Evaluation of form feed symbol with BLEU results in error
lowlypalace opened this issue · 0 comments
lowlypalace commented
Hi, I'm generating LLM sequences with some of the HF models such as pythia-1.4b. Some of my generations result in a sequence consisting only of form feed token, which is 12th ASCII character.
from evaluate import load
bleu = load("bleu")
prediction = "hello"
reference = chr(12)
bleu_score = bleu.compute(
predictions=[prediction], references=[[reference]]
)["bleu"]
The following code results in an error:
ZeroDivisionError Traceback (most recent call last)
[<ipython-input-1-8625f8bf1df7>](https://localhost:8080/#) in <cell line: 8>()
6 reference = chr(12)
7
----> 8 bleu_score = bleu.compute(
9 predictions=[prediction], references=[[reference]]
10 )["bleu"]
2 frames
[/usr/local/lib/python3.10/dist-packages/evaluate/module.py](https://localhost:8080/#) in compute(self, predictions, references, **kwargs)

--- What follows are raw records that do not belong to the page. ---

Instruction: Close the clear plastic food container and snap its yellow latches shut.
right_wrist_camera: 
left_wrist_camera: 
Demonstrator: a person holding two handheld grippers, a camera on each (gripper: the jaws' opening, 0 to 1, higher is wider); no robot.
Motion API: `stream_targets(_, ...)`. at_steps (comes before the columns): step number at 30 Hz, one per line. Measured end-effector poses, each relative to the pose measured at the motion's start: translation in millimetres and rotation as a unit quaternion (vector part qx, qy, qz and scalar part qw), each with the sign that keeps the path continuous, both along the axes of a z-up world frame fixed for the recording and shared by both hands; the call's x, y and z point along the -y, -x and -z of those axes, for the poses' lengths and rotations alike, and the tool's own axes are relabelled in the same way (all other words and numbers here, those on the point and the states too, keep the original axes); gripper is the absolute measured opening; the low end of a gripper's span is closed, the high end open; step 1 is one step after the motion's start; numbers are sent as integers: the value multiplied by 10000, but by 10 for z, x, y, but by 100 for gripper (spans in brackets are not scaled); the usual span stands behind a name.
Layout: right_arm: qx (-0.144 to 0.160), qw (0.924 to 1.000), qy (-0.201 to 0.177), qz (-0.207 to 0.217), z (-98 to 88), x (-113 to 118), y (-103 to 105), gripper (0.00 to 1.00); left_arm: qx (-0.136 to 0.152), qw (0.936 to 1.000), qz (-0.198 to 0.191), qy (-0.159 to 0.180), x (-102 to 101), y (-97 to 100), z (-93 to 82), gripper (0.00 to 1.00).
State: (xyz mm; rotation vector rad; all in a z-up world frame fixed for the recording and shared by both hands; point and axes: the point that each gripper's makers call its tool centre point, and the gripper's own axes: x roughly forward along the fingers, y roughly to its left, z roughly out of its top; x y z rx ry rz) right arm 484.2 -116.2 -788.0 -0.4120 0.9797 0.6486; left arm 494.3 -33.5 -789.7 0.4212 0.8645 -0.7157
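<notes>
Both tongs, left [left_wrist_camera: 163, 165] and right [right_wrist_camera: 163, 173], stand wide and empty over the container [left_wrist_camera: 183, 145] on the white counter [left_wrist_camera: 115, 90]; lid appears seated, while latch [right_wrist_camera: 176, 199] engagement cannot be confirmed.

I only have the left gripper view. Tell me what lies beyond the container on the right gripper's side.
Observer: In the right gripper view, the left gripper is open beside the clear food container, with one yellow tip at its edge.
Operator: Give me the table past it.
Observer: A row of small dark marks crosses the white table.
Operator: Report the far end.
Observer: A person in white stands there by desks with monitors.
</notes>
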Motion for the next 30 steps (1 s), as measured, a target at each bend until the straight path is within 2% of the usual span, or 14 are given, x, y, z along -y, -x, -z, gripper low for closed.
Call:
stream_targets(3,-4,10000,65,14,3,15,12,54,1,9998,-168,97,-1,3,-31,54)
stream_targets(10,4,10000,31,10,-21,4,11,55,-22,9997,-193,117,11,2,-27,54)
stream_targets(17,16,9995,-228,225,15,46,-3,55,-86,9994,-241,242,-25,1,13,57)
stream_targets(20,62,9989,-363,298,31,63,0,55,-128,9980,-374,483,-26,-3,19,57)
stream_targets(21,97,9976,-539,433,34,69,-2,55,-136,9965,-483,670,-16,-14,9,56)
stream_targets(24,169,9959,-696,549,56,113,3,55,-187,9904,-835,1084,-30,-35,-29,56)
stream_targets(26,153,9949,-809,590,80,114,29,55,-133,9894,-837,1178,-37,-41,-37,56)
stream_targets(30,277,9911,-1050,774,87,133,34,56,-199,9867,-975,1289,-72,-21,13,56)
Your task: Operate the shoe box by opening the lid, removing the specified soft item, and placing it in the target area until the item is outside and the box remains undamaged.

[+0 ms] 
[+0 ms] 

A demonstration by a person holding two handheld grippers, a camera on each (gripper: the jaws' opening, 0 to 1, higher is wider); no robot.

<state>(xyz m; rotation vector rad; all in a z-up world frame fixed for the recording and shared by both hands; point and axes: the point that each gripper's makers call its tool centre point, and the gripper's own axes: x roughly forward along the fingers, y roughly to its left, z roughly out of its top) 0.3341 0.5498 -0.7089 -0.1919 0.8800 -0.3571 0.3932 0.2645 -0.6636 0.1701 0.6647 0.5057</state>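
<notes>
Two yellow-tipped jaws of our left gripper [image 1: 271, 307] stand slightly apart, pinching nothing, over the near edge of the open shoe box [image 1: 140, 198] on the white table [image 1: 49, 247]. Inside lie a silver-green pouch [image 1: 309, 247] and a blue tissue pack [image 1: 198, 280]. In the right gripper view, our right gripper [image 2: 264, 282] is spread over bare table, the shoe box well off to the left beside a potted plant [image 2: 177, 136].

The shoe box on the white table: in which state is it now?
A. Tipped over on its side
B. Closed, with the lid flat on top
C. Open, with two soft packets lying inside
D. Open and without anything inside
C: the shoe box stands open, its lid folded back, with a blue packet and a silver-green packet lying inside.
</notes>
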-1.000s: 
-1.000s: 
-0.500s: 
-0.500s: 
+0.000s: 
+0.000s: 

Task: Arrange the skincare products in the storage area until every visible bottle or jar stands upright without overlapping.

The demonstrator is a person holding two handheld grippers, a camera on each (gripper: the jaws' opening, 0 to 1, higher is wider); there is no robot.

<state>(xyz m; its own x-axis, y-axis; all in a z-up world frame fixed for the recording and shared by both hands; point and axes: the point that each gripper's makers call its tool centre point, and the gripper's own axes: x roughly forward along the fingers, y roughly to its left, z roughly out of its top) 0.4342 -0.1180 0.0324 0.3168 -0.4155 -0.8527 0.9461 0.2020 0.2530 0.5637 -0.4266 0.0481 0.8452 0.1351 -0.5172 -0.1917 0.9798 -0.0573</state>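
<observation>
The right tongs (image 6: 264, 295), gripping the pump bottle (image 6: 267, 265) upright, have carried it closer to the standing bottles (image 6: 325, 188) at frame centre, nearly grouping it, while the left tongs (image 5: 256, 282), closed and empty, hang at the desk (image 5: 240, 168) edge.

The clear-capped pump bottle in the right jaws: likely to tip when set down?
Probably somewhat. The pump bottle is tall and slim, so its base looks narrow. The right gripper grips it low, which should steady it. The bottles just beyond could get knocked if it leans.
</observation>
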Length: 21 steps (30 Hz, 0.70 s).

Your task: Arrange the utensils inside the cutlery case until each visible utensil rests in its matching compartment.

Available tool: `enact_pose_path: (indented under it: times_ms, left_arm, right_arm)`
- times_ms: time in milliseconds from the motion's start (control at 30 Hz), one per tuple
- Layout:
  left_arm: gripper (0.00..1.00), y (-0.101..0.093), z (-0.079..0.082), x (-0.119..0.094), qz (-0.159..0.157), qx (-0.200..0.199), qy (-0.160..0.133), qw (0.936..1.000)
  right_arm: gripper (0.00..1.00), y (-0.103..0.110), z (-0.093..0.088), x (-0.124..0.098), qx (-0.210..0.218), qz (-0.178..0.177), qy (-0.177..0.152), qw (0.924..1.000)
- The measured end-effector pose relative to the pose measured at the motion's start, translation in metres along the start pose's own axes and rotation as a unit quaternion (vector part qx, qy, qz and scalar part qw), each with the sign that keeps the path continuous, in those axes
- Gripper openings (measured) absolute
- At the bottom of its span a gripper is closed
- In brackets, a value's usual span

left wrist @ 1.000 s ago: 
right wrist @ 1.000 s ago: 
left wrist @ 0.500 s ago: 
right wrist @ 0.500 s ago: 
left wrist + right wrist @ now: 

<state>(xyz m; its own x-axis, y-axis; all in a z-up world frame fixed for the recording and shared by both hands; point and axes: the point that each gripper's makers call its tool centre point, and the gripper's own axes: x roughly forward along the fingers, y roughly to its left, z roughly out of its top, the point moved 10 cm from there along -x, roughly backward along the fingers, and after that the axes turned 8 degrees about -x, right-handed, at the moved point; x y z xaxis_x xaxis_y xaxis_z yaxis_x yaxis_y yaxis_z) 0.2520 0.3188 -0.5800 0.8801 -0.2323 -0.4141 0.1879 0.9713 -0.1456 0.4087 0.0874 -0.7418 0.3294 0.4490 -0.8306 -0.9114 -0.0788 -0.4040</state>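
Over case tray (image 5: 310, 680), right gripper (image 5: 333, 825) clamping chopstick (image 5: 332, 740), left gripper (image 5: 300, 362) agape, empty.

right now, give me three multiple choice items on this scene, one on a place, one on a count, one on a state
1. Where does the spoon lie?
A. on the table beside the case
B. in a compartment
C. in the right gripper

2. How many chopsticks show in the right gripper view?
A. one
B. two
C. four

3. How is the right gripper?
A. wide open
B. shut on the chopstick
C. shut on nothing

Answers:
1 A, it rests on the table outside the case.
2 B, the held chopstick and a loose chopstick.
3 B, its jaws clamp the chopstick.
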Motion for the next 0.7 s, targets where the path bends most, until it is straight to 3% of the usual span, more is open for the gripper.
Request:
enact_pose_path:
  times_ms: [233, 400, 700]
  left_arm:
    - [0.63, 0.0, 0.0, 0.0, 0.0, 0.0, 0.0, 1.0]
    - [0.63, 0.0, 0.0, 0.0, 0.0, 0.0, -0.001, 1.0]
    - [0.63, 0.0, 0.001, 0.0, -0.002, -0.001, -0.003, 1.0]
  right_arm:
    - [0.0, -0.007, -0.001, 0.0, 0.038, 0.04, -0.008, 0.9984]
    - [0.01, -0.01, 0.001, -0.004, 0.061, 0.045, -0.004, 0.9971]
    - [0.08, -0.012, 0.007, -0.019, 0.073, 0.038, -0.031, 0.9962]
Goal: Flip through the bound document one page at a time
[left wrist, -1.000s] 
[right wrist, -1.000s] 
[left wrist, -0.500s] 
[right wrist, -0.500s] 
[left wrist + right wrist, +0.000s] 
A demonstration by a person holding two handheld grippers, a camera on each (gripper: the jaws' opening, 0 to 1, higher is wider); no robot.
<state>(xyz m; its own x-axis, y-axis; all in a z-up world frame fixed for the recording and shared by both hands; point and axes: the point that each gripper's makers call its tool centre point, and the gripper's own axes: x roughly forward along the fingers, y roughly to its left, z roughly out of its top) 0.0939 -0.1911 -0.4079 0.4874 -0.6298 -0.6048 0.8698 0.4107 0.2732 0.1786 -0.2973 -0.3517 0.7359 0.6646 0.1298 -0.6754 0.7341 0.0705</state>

465 inputs = {input_name: self.data[input_name] for input_name in self._feature_names()}
466 with temp_seed(self.seed):
--> 467 output = self._compute(**inputs, **compute_kwargs)
468
469 if self.buf_writer is not None:
[~/.cache/huggingface/modules/evaluate_modules/metrics/evaluate-metric--bleu/9e0985c1200e367cce45605ce0ecb5ede079894e0f24f54613fca08eeb8aff76/bleu.py](https://localhost:8080/#) in _compute(self, predictions, references, tokenizer, max_order, smooth)
120 references = [[tokenizer(r) for r in ref] for ref in references]
121 predictions = [tokenizer(p) for p in predictions]
--> 122 score = compute_bleu(
123 reference_corpus=references, translation_corpus=predictions, max_order=max_order, smooth=smooth
124 )
[~/.cache/huggingface/modules/evaluate_modules/metrics/evaluate-metric--bleu/9e0985c1200e367cce45605ce0ecb5ede079894e0f24f54613fca08eeb8aff76/nmt_bleu.py](https://localhost:8080/#) in compute_bleu(reference_corpus, translation_corpus, max_order, smooth)
101 geo_mean = 0
102
--> 103 ratio = float(translation_length) / reference_length
104
105 if ratio > 1.0:
ZeroDivisionError: float division by zero
The expected behaviour would be that the score should still be computed for this character even though this is a non-printable character. I believe this will happen with other non-printable characters. Is this an intended behaviour?